From 5b54788842cdd7b342bd60d6944158009130b4d4 Mon Sep 17 00:00:00 2001
From: Volpeon <git@volpeon.ink>
Date: Wed, 28 Sep 2022 15:05:30 +0200
Subject: Improved sample output and progress bars

---
 dreambooth.py | 104 +++++++++++++++++++++++++---------------------------------
 1 file changed, 44 insertions(+), 60 deletions(-)

(limited to 'dreambooth.py')

diff --git a/dreambooth.py b/dreambooth.py
index 170b8e9..2df6858 100644
--- a/dreambooth.py
+++ b/dreambooth.py
@@ -112,7 +112,7 @@ def parse_args():
     parser.add_argument(
         "--learning_rate",
         type=float,
-        default=5e-6,
+        default=3e-6,
         help="Initial learning rate (after the potential warmup period) to use.",
     )
     parser.add_argument(
@@ -182,12 +182,6 @@ def parse_args():
         default=-1,
         help="For distributed training: local_rank"
     )
-    parser.add_argument(
-        "--checkpoint_frequency",
-        type=int,
-        default=200,
-        help="How often to save a checkpoint and sample image",
-    )
     parser.add_argument(
         "--sample_image_size",
         type=int,
@@ -379,8 +373,8 @@ class Checkpointer:
             torch.cuda.empty_cache()
 
     @torch.no_grad()
-    def save_samples(self, mode, step, height, width, guidance_scale, eta, num_inference_steps):
-        samples_path = Path(self.output_dir).joinpath("samples").joinpath(mode)
+    def save_samples(self, step, height, width, guidance_scale, eta, num_inference_steps):
+        samples_path = Path(self.output_dir).joinpath("samples")
         samples_path.mkdir(parents=True, exist_ok=True)
 
         unwrapped = self.accelerator.unwrap_model(self.unet)
@@ -397,12 +391,10 @@ class Checkpointer:
         ).to(self.accelerator.device)
         pipeline.enable_attention_slicing()
 
-        data = {
-            "training": self.datamodule.train_dataloader(),
-            "validation": self.datamodule.val_dataloader(),
-        }[mode]
+        train_data = self.datamodule.train_dataloader()
+        val_data = self.datamodule.val_dataloader()
 
-        if mode == "validation" and self.stable_sample_batches > 0 and step > 0:
+        if self.stable_sample_batches > 0:
             stable_latents = torch.randn(
                 (self.sample_batch_size, pipeline.unet.in_channels, height // 8, width // 8),
                 device=pipeline.device,
@@ -410,14 +402,14 @@ class Checkpointer:
             )
 
             all_samples = []
-            filename = f"stable_step_%d.png" % (step)

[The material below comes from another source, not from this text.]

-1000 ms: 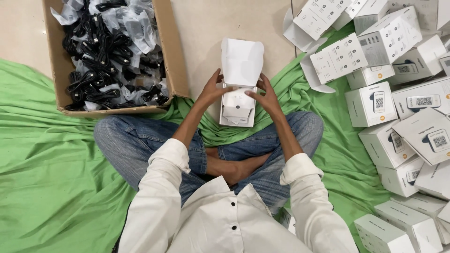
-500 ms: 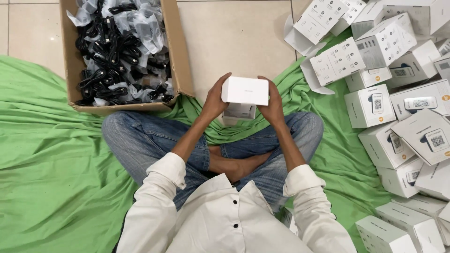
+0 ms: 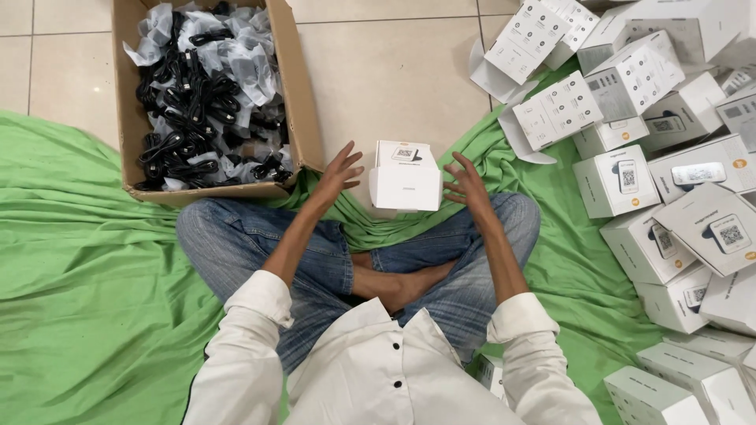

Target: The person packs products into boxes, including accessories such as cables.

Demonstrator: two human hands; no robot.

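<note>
White box (image 3: 405, 187) between open left hand (image 3: 340, 171) and right hand (image 3: 466, 182) — seemingly untouched.

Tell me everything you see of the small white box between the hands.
The small white box looks like matte cardboard, squarish and closed, with a small printed label on top. It sits upright between the knees, over the green cloth edge and floor tiles. The left hand and right hand flank it with fingers spread, seemingly not touching.

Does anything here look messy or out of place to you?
Mostly the white boxes at right: they lie in a loose heap, tilted every way, and some at the top have open flaps. The cardboard box holds tangled black cables in plastic bags. Nothing looks spilled or broken.
</note>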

+            filename = f"step_{step}_val_stable.png"
 
-            data_enum = enumerate(data)
+            data_enum = enumerate(val_data)
 
             # Generate and save stable samples
             for i in range(0, self.stable_sample_batches):
                 prompt = [prompt for i, batch in data_enum for j, prompt in enumerate(
-                    batch["prompts"]) if i * data.batch_size + j < self.sample_batch_size]
+                    batch["prompts"]) if i * val_data.batch_size + j < self.sample_batch_size]
 
                 with self.accelerator.autocast():
                     samples = pipeline(
@@ -441,35 +433,35 @@ class Checkpointer:
             del image_grid
             del stable_latents
 
-        all_samples = []
-        filename = f"step_%d.png" % (step)

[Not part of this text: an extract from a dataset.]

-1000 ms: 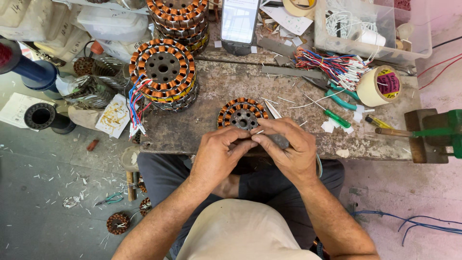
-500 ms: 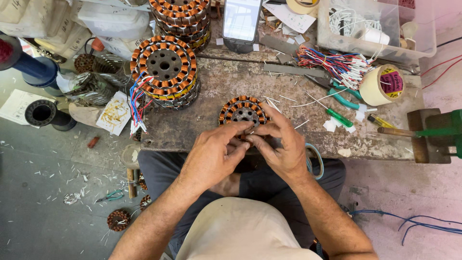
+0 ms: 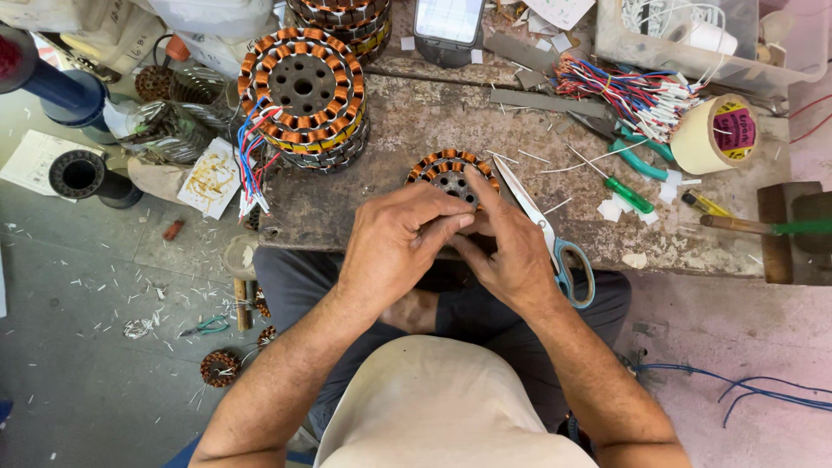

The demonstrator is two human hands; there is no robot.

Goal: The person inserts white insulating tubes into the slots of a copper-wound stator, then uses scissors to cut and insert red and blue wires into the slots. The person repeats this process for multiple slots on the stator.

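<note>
Left hand [image 3: 394, 247] and right hand [image 3: 511, 256] meet at the bench [image 3: 407, 130] near edge, fingers curled shut on the small stator [image 3: 451, 169] | stator lies flat, bore facing up, no long axis; copper coils ringing a grey core, near half hidden | scissors [image 3: 542, 230] just right | taller stator stack [image 3: 303, 95] farther left.

Our left hand [image 3: 394, 247] and right hand [image 3: 507, 251] cover the near half of the small copper-wound coil ring [image 3: 451, 169], so we cannot tell what our fingertips pinch; the phone [image 3: 448, 26] and upper ring stack [image 3: 342, 17] are cut off at the top edge
</note>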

+        for data, pool in [(train_data, "train"), (val_data, "val")]:
+            all_samples = []
+            filename = f"step_{step}_{pool}.png"
 
-        data_enum = enumerate(data)
+            data_enum = enumerate(data)
 
-        # Generate and save random samples
-        for i in range(0, self.random_sample_batches):
-            prompt = [prompt for i, batch in data_enum for j, prompt in enumerate(
-                batch["prompts"]) if i * data.batch_size + j < self.sample_batch_size]

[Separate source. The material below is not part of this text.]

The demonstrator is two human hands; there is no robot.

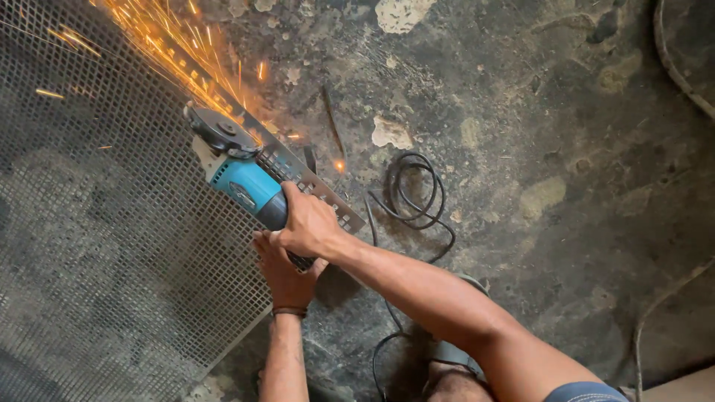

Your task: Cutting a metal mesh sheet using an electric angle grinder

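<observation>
A blue angle grinder (242,182) with a grey disc guard (217,132) cuts along the edge of a large wire mesh panel (97,246) lying on the floor. Orange sparks (175,48) fly up and to the left from the disc. My right hand (309,225) is wrapped round the grinder's dark rear body. My left hand (284,272) sits just below it, fingers under the grinder's tail and resting at the mesh edge. A flat metal frame strip (328,197) borders the mesh beneath the tool.
The grinder's black power cord (413,193) loops on the stained concrete floor (558,149) right of the mesh and runs back under my arm. My sandalled foot (450,357) is at the bottom. A thick cable (674,63) curves at the top right.
</observation>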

+            for i in range(0, self.random_sample_batches):
+                prompt = [prompt for i, batch in data_enum for j, prompt in enumerate(
+                    batch["prompts"]) if i * data.batch_size + j < self.sample_batch_size]
 
-            with self.accelerator.autocast():
-                samples = pipeline(
-                    prompt=prompt,
-                    height=self.sample_image_size,
-                    width=self.sample_image_size,
-                    guidance_scale=guidance_scale,
-                    eta=eta,
-                    num_inference_steps=num_inference_steps,
-                    output_type='pil'
-                )["sample"]
+                with self.accelerator.autocast():
+                    samples = pipeline(
+                        prompt=prompt,
+                        height=self.sample_image_size,
+                        width=self.sample_image_size,
+                        guidance_scale=guidance_scale,
+                        eta=eta,
+                        num_inference_steps=num_inference_steps,
+                        output_type='pil'
+                    )["sample"]
 
-            all_samples += samples
-            del samples
+                all_samples += samples
+                del samples
 
-        image_grid = make_grid(all_samples, self.random_sample_batches, self.sample_batch_size)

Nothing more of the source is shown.